I had to ask: Why do you call your character a … trash witch?
“She collects things, her robes, lived in the city of Sigil in The Hive. She just picks up anything she can find,” Conrad said, noting how Strix’s costume has little pieces of this and that she’s picked up from living in the slums near the heart of the multiverse. “One of her items is pile of garbage.”
“Strix is definitely certain aspects of Holly personified in a way that I think players really respond to and build a relationship to. We thought it was really exciting,” Jordan said. “When we’re adding characters we have this complex spreadsheet. We want gender balance. We really strive to have 50 percent male, 50 percent female at all points.”

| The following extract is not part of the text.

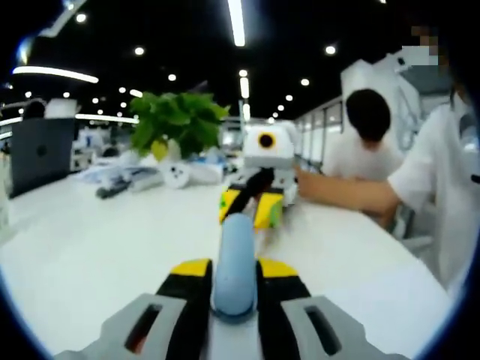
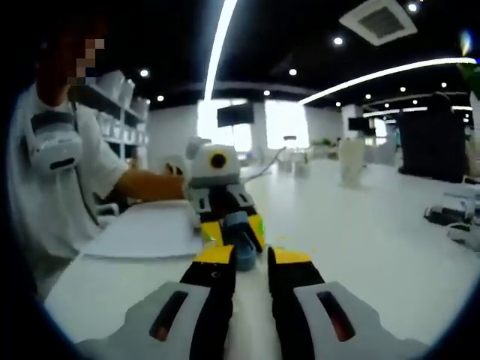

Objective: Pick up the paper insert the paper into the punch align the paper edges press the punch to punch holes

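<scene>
Left gripper view: left tongs (image 1: 234, 271) clenched on the pale blue punch (image 1: 235, 262), which stands up between the jaws. Straight ahead on the white worktop (image 1: 97, 247), right tongs (image 1: 251, 208) face back, close to the punch's far end. Potted plant (image 1: 177, 124) beyond, to the left. Person in white sleeve (image 1: 420, 169) to the right.

Right gripper view: right tongs (image 2: 251, 259) jaws slightly apart around the near end of the punch (image 2: 241, 236); contact with it cannot be told. Left tongs (image 2: 232, 225) just ahead, holding the punch's far side. Paper (image 2: 146, 232) lies flat on the worktop (image 2: 360, 232) ahead-left of the tongs, beside the punch, not inserted.
</scene>
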### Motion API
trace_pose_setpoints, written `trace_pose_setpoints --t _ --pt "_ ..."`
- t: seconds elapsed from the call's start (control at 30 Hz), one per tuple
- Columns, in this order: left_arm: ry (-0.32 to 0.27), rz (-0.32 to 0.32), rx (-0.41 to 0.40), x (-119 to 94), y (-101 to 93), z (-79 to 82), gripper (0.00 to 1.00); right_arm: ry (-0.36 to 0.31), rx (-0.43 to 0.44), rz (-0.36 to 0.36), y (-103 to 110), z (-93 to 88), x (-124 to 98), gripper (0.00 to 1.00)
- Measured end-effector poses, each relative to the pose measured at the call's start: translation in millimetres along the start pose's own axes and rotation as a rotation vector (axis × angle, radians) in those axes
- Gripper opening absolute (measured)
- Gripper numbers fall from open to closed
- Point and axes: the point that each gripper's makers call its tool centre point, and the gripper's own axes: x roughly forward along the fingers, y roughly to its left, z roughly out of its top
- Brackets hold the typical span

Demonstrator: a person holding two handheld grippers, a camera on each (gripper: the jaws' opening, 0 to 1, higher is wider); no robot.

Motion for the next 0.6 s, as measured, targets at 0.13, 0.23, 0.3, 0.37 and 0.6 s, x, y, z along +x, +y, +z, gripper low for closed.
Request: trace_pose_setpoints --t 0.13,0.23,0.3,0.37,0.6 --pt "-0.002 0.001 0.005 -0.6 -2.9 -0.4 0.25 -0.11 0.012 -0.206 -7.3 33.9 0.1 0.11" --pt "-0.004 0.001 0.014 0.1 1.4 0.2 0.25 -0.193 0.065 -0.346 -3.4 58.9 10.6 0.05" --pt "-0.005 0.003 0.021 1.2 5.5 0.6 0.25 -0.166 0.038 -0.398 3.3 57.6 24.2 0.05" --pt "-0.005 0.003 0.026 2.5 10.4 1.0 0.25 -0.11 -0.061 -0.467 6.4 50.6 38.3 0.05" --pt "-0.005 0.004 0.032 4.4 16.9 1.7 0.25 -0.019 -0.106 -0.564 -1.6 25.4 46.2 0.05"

Turns out this gender parity goal comes from Wizards of the Coast.
“When we launched, we launched with 12 characters. It was absolutely 50/50. That was very much—Wizards was very clear: ‘Thou shalt launch this way.’ And we thought that was great, so it wasn’t an issue between us. But both parties felt very committed to that,” Jordan said. “And we’re also looking for balances across classes, what those roles for those classes will be, and then the different races in D&D. There’s a whole bunch of permutations to what we’re looking for.
“Our lead designer, Justin [Stocks] was like, OK, I want to have a woman Tiefling Sorcerer. And I’d been working on this idea of working with external influencers and having their characters come into the game, but there are a bunch of pieces to work through with Wizards about that. And I’m like, oh, Holly would be perfect, Strix would be a perfect character. We teased it yesterday. I’m not quite sure where in the broadcast today they’ll do it. Tuesdays is Dice, Camera, Action day.”

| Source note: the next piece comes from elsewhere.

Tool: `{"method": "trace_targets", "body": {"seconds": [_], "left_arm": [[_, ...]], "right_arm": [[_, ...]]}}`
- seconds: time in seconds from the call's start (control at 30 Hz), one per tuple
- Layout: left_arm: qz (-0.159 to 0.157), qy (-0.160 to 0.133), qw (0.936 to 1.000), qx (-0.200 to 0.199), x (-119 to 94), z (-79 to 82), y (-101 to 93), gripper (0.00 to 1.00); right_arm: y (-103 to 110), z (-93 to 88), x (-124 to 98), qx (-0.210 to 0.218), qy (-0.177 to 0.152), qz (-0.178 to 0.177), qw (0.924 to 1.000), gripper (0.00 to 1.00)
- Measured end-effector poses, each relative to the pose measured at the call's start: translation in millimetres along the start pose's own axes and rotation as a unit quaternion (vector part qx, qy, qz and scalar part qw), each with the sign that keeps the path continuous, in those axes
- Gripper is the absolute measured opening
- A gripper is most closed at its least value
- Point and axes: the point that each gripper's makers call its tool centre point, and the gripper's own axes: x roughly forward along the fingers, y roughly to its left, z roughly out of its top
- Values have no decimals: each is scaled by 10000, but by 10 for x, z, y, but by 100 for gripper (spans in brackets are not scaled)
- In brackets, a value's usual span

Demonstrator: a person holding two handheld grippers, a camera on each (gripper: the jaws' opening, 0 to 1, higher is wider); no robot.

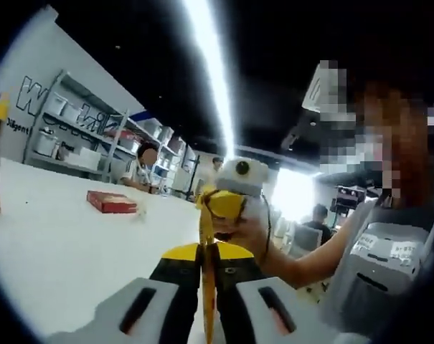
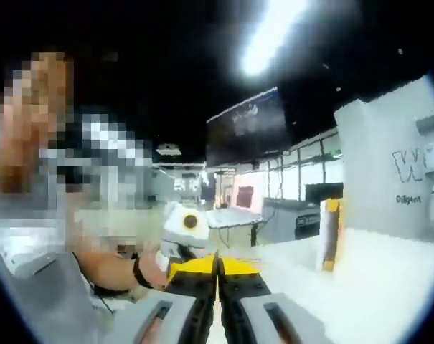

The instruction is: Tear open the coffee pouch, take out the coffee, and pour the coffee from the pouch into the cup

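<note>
Left gripper view has a white table (image 1: 52,251) running across its lower half; a red box (image 1: 112,202) lies on it far to the left of the left gripper (image 1: 208,287). That gripper's jaws are clenched on a thin yellow coffee pouch (image 1: 206,244), held edge-on above the table. Beyond the pouch, the right gripper (image 1: 227,204) grasps its far end. Right gripper view looks along the right gripper (image 2: 217,276), jaws pressed together on yellow pouch edge.
</note>
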Motion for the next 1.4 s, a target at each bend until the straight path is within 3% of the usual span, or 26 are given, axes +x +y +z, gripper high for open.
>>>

Turns out that bringing in a character from the streaming world isn’t the same as adapting someone from D&D‘s four decades of lore.

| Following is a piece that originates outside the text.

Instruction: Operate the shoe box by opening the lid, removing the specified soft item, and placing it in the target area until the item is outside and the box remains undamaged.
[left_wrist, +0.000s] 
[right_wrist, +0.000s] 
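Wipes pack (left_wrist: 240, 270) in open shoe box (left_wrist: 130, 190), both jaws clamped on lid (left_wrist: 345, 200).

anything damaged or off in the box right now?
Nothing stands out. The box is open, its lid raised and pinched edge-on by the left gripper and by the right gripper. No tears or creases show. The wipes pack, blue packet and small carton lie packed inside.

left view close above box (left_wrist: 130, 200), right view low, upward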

“It’s different. It’s very different, I guess I would say? The folks at Wizards that are responsible for D&D and hence the people we interact with around Bruenor or Drizzt or someone like that, they deeply love D&D. And so there’s absolutely a reverence with it. But none of them are Bruenor,” Jordan said. “When we’re chatting with Holly, that character is really personal to Holly. And Holly comes from being a cosplayer, and so as I was mentioning earlier, we have like six slots of gear. We’re working with Holly to figure out what items, of all the gear the character has, we’re going to use for those six slots. We worked through and chatted with Holly about that. And then once we had it, she said–as a cosplay person, she had built every one of those pieces of character sheet items as physical items in her costume, which she then gave us reference art for, for our artists to then do our digital takes on those pieces.
“There’s a level of specificity—and obviously Holly and Strix are not the same thing, but there’s a level of connection where it’s almost as if you’re talking to Strix.”
Conrad said it took three iterations of creative people to bring Strix and her collection of … garbage … to life. As a cosplayer, she had a costume for Codename’s artists to look over. She made it for the Acquisitions, Inc., stage show (another D&D stream from Penny Arcade) at Pax West in 2017.
I asked if this bond is like an actor’s connection with a character.
“I think it’s more personal. Just because of the nature of what D&D is. It’s structured improv, right?” said Jordan. “Holly or anyone who’s playing … you know the connection you get with your character. It’s deeply personal. How would I respond here? How would I respond there? I’m not a professional actor, and I have limited visibility into that world, but it seems somewhat different from someone handing you a script and being like, your character is now going to do this jerky thing. Within D&D you have complete autonomy, within the rule set and what the DM says, to build that character. It’s a very personal relationship.”
Shows such as Critical Role and Dice, Camera, Action are helping bring legions of new players to D&D, and some might argue it’s even more popular and successful now than in its 1980s heyday. And Conrad’s proud to be part of it.
“I think it’s awesome, all the new people, all of them introduced to D&D by watching streamers,” she said. “I think that’s amazing.”